Flaw not rectified in 2013 has led to dispute between GTUC and FITUG

Dear Editor,

The leaders of the Federation of Independent Trade Unions of Guyana (FITUG) have declared that the Trade Union Recognition and Certification Board was appointed in violation of the Trade Union Recognition Act. They are correct.

They claim that the allocation of one seat to FITUG and two seats to the TUC is a violation of the Act. Again they are correct.

What is not correct is the allocation of members (seats) to FITUG and the TUC.

In 2013, when the Board was reconstituted, I wrote (SN, Sep 20, 2013) that, when the Minister sought nomination from the TUC and FITUG, he acted outside the law, but the flaw was not rectified.

Section 5(1) (b) of the Act which was enacted in 1997 stated “three members appointed by the Minister on the nomination of such association as in his opinion is the most representative association of Trade Unions”.

The above speaks of association (singular) of Trade Unions. As such the TUC which was and still is the most representative Association of Trade Unions was the association nominating members as workers’ representatives. Similarly CAGI nominated the employers’ members.

However, in 2009, by Amendment Act No 1 of 2009, the principal act of 1997 was amended to read: “three members appointed by the Minister on the nomination of the most representative organizations of workers.” “Association of Trade Unions” was out and replaced by “Organisations of Workers”, the singular association replaced by plural organisations and trade unions replaced by workers.

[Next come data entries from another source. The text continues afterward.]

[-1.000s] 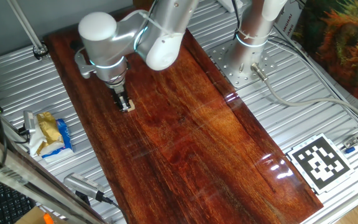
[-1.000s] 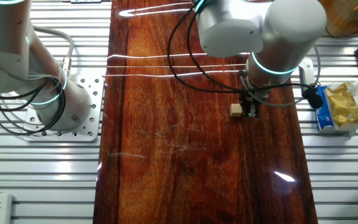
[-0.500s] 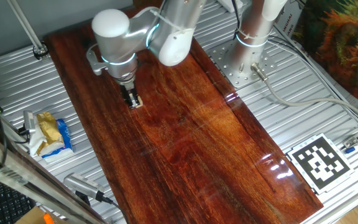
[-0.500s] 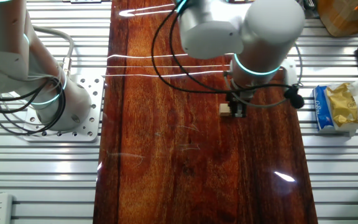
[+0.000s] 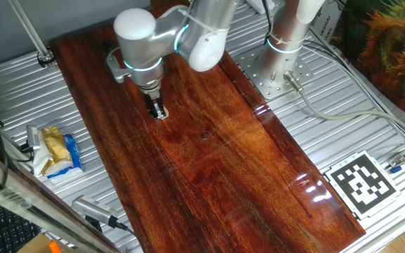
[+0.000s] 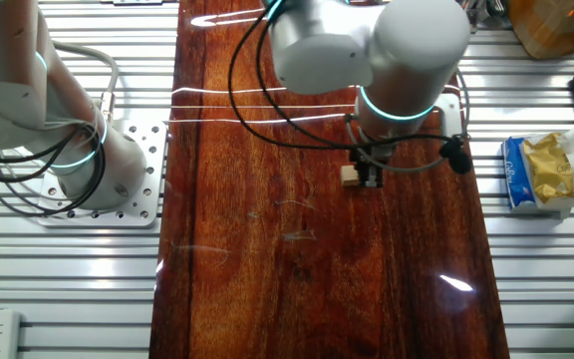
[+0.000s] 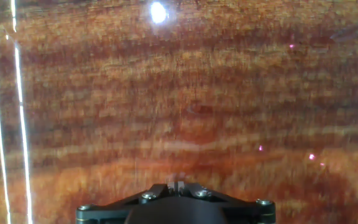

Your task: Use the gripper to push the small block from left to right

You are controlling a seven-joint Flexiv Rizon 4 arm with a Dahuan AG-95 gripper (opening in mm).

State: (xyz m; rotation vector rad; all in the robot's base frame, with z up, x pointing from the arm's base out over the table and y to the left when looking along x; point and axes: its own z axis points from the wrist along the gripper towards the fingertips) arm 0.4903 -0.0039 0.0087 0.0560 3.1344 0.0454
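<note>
The small tan block [image 6: 349, 176] lies on the dark red wooden board [image 6: 297, 269], touching the left side of my black gripper [image 6: 371, 178] in that fixed view. In the one fixed view the gripper [image 5: 158, 110] stands tip-down on the board and the block [image 5: 163, 115] only peeks out beside it. In the hand view the fingertips [image 7: 174, 185] are pressed together with nothing between them, low over the wood. The block is out of sight there.
A yellow, white and blue packet [image 5: 56, 151] lies on the metal table beside the board, also seen in the other fixed view [image 6: 541, 172]. A white post with cables [image 5: 287, 35] stands on its base plate. A black-and-white marker tag [image 5: 363, 183] lies at the right.
The gripper has slid along the board with the block in front of it: up and right in the one fixed view, leftward in the other.
</note>
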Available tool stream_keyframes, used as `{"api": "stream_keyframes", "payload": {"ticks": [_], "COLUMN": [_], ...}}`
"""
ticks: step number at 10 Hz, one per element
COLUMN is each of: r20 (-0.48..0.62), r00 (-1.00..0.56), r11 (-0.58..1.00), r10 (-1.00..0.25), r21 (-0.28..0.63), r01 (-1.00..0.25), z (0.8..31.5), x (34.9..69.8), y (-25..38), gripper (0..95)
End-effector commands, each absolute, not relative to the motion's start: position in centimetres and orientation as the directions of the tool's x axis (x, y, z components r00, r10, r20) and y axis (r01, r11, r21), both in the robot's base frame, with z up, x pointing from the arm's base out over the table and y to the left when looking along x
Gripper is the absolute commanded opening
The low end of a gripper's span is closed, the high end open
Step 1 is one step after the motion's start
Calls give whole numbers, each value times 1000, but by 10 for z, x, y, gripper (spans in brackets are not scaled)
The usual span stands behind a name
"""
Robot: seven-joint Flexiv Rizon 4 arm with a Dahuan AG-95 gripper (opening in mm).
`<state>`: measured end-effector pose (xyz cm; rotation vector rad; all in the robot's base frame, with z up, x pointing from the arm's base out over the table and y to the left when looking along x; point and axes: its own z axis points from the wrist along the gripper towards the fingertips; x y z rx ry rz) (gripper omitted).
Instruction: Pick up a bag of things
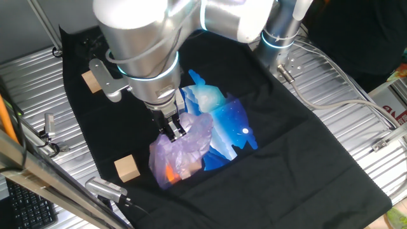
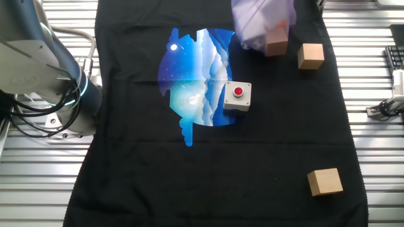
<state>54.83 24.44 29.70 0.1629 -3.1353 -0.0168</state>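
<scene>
- Right now the end effector (image 1: pixel 173 127) is planted on top of the bag of things (image 1: pixel 181 151), fingers pinched into the crinkly pale-purple plastic near its upper edge. Looks like it's grasping the bag, prob. by a bunched fold since the body is too bulgy to span.
- Bag sits directly under the end effector on the black cloth (image 1: pixel 305 159) covering the counter; can't tell if it's lifted off yet.
- Contents: orange/pinkish items show through the plastic low down, below the fingers. Can't say what they are.
- Shiny blue-and-white bag (image 1: pixel 226 124) lies just beside and partly behind the purple one, touching it. Might drag along on the lift.
- Wooden cube (image 1: pixel 127 168) near the bag, another cube (image 1: pixel 93 81) well apart; neither is in the way.
- Red-button box (image 2: pixel 237 96) visible only from the other fixed view.
</scene>
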Motion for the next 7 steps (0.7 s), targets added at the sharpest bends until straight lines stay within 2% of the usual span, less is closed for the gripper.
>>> {"api": "stream_keyframes", "payload": {"ticks": [1,7], "r20": [-30,-36], "r00": [-994,-994], "r11": [994,994], "r10": [-106,-107], "r21": [2,-2], "r01": [-106,-107], "z": [293,289], "x": [542,535], "y": [241,238], "gripper": [0,0]}}
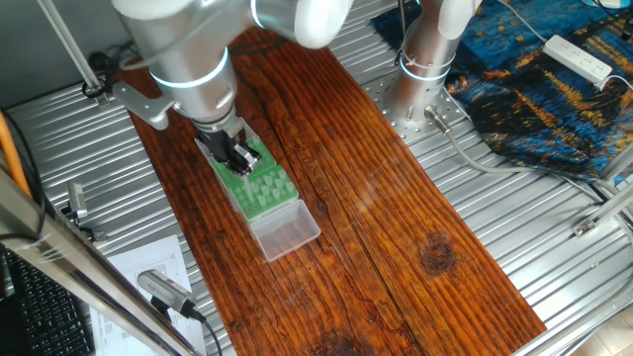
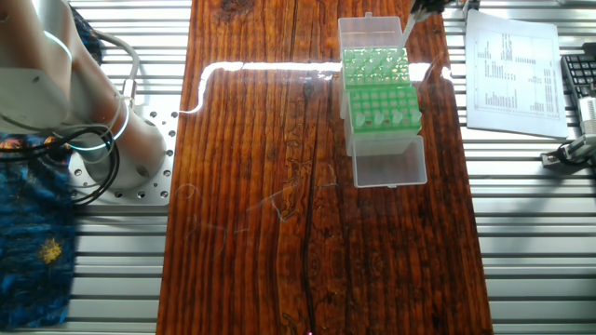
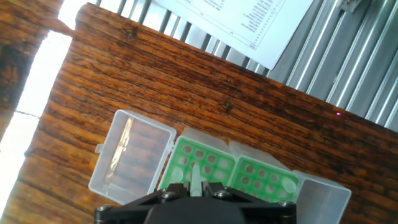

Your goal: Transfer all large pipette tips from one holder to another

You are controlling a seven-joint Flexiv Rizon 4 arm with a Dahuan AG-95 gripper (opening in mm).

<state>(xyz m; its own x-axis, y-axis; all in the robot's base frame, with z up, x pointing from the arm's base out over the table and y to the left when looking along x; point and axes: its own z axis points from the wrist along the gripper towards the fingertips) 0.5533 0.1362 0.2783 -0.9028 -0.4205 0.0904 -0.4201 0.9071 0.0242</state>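
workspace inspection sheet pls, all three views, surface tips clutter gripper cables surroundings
surface: dark wooden board on a ribbed metal table.
job's things: two green racks side by side, clear lids open; pale large pipette tips standing in some holes.
clutter: printed paper sheet; keyboard beside it.
grippers: gripper above the racks, a pale tip between its fingers.
cables: white power strip on the cloth; black cables at the arm base.
surroundings: blue patterned cloth.

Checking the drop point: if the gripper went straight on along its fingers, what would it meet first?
Probably the green rack directly below the gripper, which holds a pipette tip; depth is unclear.
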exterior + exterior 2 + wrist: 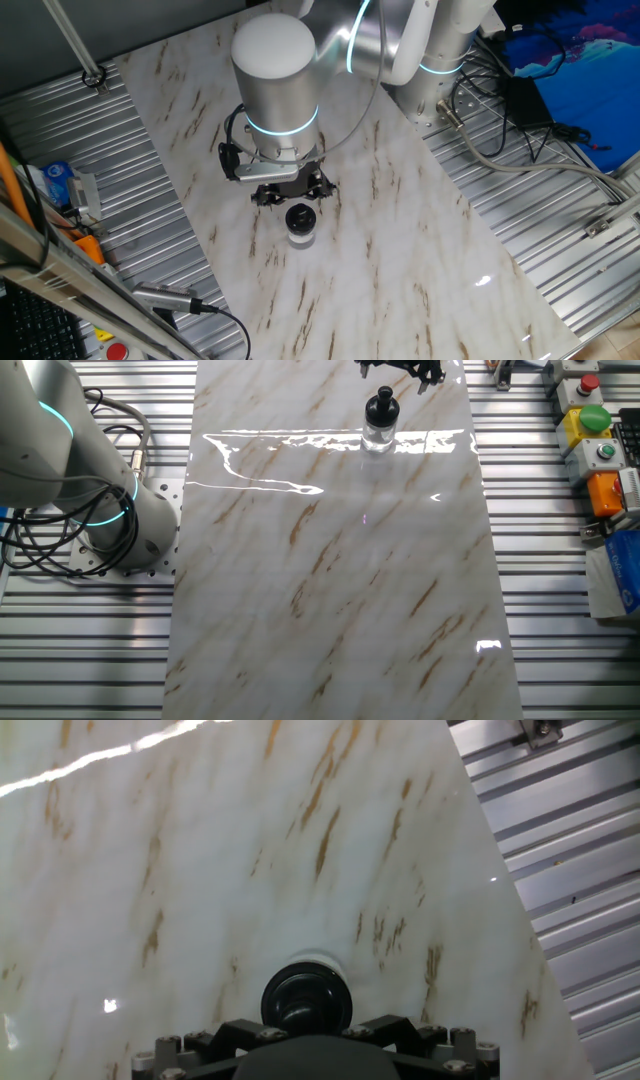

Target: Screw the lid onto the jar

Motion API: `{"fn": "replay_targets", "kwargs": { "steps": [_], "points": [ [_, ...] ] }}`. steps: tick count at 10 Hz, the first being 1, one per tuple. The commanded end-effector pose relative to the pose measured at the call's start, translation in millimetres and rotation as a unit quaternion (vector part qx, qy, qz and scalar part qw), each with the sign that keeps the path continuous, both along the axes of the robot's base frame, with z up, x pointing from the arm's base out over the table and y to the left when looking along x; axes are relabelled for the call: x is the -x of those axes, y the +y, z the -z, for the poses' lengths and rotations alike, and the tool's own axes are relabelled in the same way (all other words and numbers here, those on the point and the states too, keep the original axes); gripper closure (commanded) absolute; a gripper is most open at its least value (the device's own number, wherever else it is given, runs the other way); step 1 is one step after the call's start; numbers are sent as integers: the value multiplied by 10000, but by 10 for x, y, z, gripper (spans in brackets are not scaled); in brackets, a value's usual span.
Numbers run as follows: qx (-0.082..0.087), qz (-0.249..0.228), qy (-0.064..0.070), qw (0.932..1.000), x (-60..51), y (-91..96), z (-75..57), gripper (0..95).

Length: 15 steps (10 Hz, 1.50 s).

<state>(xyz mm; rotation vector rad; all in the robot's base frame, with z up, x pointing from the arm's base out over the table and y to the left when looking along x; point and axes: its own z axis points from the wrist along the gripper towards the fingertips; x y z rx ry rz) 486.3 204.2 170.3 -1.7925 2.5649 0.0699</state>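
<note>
Although the hand view shows only the gripper's [305,1055] black linkage along the bottom edge, we find the lid [306,1000] directly ahead of it, centred between the two linkage arms and seated on the jar [318,960], whose pale rim shows just past the lid's far edge. We note the jar's axis stands upright on the marble table [200,870], and the lid's flat face meets the camera squarely, so we judge lid and gripper axis roughly in line. From one fixed view, the gripper [291,191] hangs just above and slightly behind the lid [300,216], with the jar [301,236] below it; we see a gap between them, not contact. The fingertips are hidden in every view, so we cannot tell whether the jaws stand apart or together. The other fixed view places the lidded jar [379,432] at the table's far end, beneath the gripper [402,370].
</note>
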Motion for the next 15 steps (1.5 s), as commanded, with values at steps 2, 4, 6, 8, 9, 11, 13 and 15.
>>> {"fn": "replay_targets", "kwargs": {
  "steps": [2,4,6,8,9,11,13,15],
  "points": [
    [7,10,-10,10000,1,1,2,0],
    [28,-10,-16,10000,1,1,2,0],
    [29,-14,-12,10000,7,12,-7,0],
    [92,-20,-21,10000,34,57,-40,0],
    [84,-27,-24,10000,33,64,-36,0],
    [103,-48,-42,9999,26,89,32,0],
    [101,-13,-37,9999,0,124,110,0],
    [92,25,-34,9999,11,141,178,0]
  ]
}}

One may want to argue that TUC and FITUG comprise unions and the unions represent workers, so by extension TUC and FITUG represent workers. That was not the intention of the amendment and cannot be interpreted as such. If the intention was to allow FITUG to join TUC in nominating members then all that was necessary was to replace association (singular) of trade unions with associations (plural) of trade unions. The law does not allow for TUC and FITUG to be consulted.

It is necessary for the Minister and her staff to ascertain the most representative organisations of workers, maybe the three unions with the largest membership, and seek their nominations; the unions’ audit reports and their annual returns submitted to the Registrar of Trade Unions can be used.

Before I retired I had drafted a Bill to amend the Trade Unions Act; one amendment would have required unions to have annual audits. The present law allows unions to decide when their books should be audited. Apparently the amendment, along with some others, was pigeonholed.

In similar fashion CAGI cannot be the sole employers’ organization to nominate employers’ members as “association of employers” was replaced with “organisations of employers.”

Had my observation in 2013 been acted upon, the present quarrel would not have arisen as the Chief Labour Officer and the current Minister would have followed the correct procedure/precedent.

The FITUG leaders did not see it fit in 2013 to ask the Minister to follow the law as they got two members, but now the shoe is on the other foot.

The leaders of FITUG are protesting also the composition of the Tripartite Committee. This committee is not established by law so the Minister has a free hand. She should, however, take into consideration and be guided by the following ILO instruments:-

1) Recommendations No 113 ‒ concerning consultation and co-operation between public authorities and employers’ and workers’ organisations at the industrial and national levels.

2) Convention No 144 – concerning tripartite consultations to promote the implementation of international labour standards and its accompanying Recommendation No 152.